Raw data Start Marker

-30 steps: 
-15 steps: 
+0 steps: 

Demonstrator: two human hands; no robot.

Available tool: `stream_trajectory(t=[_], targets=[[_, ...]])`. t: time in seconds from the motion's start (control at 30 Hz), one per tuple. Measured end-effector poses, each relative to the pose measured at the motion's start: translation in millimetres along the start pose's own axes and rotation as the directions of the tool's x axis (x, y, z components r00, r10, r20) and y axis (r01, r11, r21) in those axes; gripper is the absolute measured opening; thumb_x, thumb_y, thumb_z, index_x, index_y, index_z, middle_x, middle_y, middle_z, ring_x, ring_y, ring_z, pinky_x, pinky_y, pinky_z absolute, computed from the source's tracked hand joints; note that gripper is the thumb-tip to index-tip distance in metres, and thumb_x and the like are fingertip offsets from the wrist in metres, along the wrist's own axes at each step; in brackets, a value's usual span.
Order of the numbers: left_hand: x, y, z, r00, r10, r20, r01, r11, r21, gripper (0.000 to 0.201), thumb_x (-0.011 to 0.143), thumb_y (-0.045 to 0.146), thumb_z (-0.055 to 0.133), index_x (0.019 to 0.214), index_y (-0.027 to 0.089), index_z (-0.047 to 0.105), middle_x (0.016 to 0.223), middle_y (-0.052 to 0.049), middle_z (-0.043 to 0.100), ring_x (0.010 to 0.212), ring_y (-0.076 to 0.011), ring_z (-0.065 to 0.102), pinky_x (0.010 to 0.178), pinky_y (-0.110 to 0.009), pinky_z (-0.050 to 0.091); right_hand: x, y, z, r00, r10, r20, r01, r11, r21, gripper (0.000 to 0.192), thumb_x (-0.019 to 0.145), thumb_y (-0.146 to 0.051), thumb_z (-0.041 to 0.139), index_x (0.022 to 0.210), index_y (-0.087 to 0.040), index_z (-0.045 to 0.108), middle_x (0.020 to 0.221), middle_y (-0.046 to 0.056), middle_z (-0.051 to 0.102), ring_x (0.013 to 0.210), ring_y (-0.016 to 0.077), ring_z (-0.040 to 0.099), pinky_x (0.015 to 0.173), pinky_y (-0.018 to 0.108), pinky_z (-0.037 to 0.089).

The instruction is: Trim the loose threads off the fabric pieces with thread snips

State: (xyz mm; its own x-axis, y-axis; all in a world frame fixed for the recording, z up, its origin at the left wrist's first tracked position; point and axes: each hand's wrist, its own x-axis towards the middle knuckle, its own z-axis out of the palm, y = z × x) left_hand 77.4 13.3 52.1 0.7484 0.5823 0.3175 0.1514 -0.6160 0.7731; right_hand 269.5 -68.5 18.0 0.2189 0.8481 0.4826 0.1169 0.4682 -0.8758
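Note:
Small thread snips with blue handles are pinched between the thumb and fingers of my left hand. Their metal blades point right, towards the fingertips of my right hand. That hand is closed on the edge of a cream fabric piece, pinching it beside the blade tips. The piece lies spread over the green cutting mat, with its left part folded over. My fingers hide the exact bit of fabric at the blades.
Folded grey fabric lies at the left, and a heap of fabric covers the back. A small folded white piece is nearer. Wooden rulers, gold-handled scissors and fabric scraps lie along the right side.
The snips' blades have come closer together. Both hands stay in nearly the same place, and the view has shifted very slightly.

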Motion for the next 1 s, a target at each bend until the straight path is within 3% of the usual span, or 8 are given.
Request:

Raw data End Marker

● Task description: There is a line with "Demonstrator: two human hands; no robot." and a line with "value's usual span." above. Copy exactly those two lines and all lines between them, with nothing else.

● Response area:
Demonstrator: two human hands; no robot.

Available tool: `stream_trajectory(t=[_], targets=[[_, ...]])`. t: time in seconds from the motion's start (control at 30 Hz), one per tuple. Measured end-effector poses, each relative to the pose measured at the motion's start: translation in millimetres along the start pose's own axes and rotation as the directions of the tool's x axis (x, y, z components r00, r10, r20) and y axis (r01, r11, r21) in those axes; gripper is the absolute measured opening; thumb_x, thumb_y, thumb_z, index_x, index_y, index_z, middle_x, middle_y, middle_z, ring_x, ring_y, ring_z, pinky_x, pinky_y, pinky_z absolute, computed from the source's tracked hand joints; note that gripper is the thumb-tip to index-tip distance in metres, and thumb_x and the like are fingertip offsets from the wrist in metres, along the wrist's own axes at each step; in brackets, a value's usual span.

Nothing more remains for this exercise.